His voice faltered on the last word as I started to shake my head emphatically.

“You’re not getting me back on that bed,” I spat, the outrage I felt drowning out my fear and seeping into my voice.

“How dare you!” I confronted him. “Who do you think you are? You think, because you didn’t get your way with me before, you can just waltz in here … and … and …”

I trailed off, suddenly very aware of not being in my own room. The last thing I remembered was lying in my bed, depressed ― over him ― although I couldn’t recall why I’d felt that way at the time, since it didn’t make any sense to me in the least.

Upon waking up and feeling him kissing me, I had automatically assumed that he must have come to my room in the middle of the night to take what I had been unwilling to give.

Now I realized I was in his room again! Why did I keep ending up here? Was it fate or bad luck, I wondered. Or both?

“What did you do to me, you sick bastard? Why am I in your room?” I shouted at him, the anger, and fear I felt making my voice shake uncontrollably.

“Let me go this minute!
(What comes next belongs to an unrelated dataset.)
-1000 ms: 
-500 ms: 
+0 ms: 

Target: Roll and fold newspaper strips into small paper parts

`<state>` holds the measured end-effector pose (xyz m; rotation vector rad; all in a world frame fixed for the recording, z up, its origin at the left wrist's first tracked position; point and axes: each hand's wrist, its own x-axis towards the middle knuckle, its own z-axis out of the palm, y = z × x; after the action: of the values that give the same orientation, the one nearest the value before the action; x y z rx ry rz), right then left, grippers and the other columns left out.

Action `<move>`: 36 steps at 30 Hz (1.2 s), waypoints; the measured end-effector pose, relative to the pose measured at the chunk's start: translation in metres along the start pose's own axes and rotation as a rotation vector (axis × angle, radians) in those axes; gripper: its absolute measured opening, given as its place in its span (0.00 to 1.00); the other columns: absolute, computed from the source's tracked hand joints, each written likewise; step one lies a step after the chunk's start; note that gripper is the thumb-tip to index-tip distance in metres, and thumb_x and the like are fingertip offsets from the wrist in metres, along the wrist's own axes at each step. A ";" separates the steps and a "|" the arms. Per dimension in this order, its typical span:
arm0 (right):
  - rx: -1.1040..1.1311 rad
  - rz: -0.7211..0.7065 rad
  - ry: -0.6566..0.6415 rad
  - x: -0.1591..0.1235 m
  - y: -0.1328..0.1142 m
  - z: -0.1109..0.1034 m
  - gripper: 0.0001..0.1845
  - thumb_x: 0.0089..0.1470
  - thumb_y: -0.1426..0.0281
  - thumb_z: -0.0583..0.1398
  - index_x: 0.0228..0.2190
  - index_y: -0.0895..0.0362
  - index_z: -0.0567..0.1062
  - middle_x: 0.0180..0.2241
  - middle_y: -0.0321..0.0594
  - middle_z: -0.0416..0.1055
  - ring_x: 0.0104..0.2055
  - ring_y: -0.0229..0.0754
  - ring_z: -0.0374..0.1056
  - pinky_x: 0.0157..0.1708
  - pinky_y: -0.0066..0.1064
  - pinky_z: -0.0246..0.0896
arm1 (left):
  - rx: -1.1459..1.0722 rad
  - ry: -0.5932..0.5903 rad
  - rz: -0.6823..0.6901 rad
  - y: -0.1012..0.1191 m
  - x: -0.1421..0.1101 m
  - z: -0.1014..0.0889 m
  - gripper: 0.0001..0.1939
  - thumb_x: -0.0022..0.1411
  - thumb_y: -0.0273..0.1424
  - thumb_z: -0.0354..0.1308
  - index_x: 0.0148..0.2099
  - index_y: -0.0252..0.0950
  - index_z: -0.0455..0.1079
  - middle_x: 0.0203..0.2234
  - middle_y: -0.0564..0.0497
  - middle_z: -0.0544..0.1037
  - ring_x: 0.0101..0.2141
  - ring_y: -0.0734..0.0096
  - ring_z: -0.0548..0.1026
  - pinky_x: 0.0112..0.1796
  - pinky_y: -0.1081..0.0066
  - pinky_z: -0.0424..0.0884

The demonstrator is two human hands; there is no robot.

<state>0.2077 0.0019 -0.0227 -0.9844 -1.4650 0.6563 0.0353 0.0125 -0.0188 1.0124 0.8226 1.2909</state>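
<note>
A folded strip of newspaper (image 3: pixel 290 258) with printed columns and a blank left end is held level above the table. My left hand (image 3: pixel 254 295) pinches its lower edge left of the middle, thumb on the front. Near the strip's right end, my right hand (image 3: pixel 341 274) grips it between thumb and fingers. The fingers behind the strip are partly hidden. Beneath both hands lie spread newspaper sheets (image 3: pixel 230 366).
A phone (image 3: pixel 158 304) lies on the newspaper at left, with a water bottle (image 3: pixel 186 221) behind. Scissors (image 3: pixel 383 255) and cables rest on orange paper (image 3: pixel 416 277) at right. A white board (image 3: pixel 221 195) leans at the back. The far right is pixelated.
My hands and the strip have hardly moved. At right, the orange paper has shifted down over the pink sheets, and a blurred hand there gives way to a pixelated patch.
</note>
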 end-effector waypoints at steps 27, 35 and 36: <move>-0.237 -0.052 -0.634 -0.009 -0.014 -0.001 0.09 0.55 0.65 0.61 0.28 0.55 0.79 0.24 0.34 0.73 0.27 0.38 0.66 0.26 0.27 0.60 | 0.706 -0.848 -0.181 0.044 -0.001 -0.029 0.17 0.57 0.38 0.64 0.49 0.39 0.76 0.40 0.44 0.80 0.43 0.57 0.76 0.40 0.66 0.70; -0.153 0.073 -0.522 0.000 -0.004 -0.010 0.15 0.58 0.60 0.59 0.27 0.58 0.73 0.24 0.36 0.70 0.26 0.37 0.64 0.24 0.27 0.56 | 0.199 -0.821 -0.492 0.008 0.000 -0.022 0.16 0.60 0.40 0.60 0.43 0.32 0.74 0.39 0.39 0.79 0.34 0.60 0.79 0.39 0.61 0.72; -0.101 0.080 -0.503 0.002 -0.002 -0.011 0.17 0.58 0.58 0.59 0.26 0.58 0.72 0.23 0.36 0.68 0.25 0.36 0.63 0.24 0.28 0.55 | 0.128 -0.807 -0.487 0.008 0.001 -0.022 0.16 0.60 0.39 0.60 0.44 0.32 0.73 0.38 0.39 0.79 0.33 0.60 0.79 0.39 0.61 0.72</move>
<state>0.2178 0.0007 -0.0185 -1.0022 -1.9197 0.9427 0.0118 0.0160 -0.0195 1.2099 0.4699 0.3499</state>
If you don’t let me go …
right now
… I’ll scream …”

Before Aaron Chambers had a chance to respond, the next hysterical torrent of words flowed from my mouth.

“I swear … if you lay one finger on me again, I’m going to … I’ll …,” I started hissing at him.

But what exactly I was going to do stuck in my throat as I realized there was absolutely no way on earth I could ever take him on. He was so much stronger than I was; and that was on a normal day. Today I felt weak as never before.

Suddenly feeling it might be unwise to threaten and curse him, seeing, as I was ― entirely ― unable to deal with the consequences of ticking him off, I tried to check my anger, attempting to stay calm.

If worst came to worst, if he attacked me again, I would fight until my last breath! But until he tried anything to hurt me, I might as well remain calm and save the last bit of strength I still had left, I mused.

Taking a deep steadying breath, I looked up into his face, and felt my heart plummet. I had expected him to look either enraged or completely unmoved by what I had said; at the very least, I’d expected an exhibition of mockery at the idea of my standing up to him.

But his expression held none of the reactions I had expected. I was completely unprepared for the emotions I could see not only mirrored in his eyes, but etched in every line of his face.

They even affected his behavior … the way he backed away from me suddenly and turned his back in an obvious attempt not to let his feelings show, trying to regain control. But he had been too slow to conceal the hurt and betrayal showing in his eyes.

There could be no other explanation for what I’d seen. Wishing to God there were because then I could go on despising him without second thought and without feeling guilty, I tried to come to grips with his reaction.

He had been hurt by something I’d said. Well, not exactly by the things I’d said, but by what my words had implied. I had implied that he’d done something to me, drugged me perhaps, and abducted me so that he could have his way with me.

The word ‘rape’ hadn’t needed to be spoken aloud for it to hover between us uncomfortably. Who could blame me? I thought. The last time I had seen him, he had only reluctantly let me go. And tonight I woke up to find him groping wildly at me. And I was in his room! What was I supposed to think?

Now, his behavior and the hurt he had involuntarily shown at my implication, suggested that I must have been mistaken about his intentions after all.